[DATA BELOW]
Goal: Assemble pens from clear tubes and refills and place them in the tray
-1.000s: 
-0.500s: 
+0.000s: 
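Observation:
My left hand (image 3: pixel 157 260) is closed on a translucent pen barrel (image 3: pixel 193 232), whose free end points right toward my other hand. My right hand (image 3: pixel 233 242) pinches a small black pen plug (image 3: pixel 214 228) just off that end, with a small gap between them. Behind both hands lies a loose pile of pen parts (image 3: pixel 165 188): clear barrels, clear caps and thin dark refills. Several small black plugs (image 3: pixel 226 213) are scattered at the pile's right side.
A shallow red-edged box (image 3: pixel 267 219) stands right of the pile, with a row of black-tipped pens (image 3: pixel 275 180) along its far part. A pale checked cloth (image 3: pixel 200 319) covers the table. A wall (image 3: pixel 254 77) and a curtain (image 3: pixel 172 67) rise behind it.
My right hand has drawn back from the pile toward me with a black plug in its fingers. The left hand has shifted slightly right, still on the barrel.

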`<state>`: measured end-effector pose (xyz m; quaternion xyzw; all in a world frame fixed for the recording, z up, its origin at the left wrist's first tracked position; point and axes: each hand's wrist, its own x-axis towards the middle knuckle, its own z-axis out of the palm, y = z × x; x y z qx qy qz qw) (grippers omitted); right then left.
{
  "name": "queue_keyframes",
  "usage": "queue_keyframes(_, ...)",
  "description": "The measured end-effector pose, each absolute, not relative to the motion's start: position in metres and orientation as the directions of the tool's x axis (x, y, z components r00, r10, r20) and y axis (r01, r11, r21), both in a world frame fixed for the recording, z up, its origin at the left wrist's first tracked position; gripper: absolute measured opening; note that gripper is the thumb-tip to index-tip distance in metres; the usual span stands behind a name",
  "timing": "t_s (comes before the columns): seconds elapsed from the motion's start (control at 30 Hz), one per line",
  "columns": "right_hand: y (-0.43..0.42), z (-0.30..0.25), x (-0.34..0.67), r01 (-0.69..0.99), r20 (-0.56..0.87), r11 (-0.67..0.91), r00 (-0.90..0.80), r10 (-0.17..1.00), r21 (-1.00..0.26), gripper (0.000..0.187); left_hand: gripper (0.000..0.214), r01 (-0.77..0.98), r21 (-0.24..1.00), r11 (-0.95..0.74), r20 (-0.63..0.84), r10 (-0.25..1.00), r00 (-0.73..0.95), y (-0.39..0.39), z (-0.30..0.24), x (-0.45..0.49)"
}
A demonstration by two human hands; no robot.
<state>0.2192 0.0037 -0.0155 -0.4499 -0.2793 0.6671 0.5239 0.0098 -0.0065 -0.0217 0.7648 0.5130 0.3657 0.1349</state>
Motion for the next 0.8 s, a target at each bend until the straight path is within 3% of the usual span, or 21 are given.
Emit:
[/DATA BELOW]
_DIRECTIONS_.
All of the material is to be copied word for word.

_OUTPUT FOR THIS EXERCISE_.
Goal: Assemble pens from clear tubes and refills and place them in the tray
-1.000s: 
-0.500s: 
+0.000s: 
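Observation:
My left hand (image 3: pixel 157 260) is closed on a translucent pen barrel (image 3: pixel 193 232), whose free end points right toward my other hand. My right hand (image 3: pixel 233 242) pinches a small black pen plug (image 3: pixel 214 228) just off that end, with a small gap between them. Behind both hands lies a loose pile of pen parts (image 3: pixel 165 188): clear barrels, clear caps and thin dark refills. Several small black plugs (image 3: pixel 226 213) are scattered at the pile's right side.
A shallow red-edged box (image 3: pixel 267 219) stands right of the pile, with a row of black-tipped pens (image 3: pixel 275 180) along its far part. A pale checked cloth (image 3: pixel 200 319) covers the table. A wall (image 3: pixel 254 77) and a curtain (image 3: pixel 172 67) rise behind it.
My right hand has drawn back from the pile toward me with a black plug in its fingers. The left hand has shifted slightly right, still on the barrel.
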
`<state>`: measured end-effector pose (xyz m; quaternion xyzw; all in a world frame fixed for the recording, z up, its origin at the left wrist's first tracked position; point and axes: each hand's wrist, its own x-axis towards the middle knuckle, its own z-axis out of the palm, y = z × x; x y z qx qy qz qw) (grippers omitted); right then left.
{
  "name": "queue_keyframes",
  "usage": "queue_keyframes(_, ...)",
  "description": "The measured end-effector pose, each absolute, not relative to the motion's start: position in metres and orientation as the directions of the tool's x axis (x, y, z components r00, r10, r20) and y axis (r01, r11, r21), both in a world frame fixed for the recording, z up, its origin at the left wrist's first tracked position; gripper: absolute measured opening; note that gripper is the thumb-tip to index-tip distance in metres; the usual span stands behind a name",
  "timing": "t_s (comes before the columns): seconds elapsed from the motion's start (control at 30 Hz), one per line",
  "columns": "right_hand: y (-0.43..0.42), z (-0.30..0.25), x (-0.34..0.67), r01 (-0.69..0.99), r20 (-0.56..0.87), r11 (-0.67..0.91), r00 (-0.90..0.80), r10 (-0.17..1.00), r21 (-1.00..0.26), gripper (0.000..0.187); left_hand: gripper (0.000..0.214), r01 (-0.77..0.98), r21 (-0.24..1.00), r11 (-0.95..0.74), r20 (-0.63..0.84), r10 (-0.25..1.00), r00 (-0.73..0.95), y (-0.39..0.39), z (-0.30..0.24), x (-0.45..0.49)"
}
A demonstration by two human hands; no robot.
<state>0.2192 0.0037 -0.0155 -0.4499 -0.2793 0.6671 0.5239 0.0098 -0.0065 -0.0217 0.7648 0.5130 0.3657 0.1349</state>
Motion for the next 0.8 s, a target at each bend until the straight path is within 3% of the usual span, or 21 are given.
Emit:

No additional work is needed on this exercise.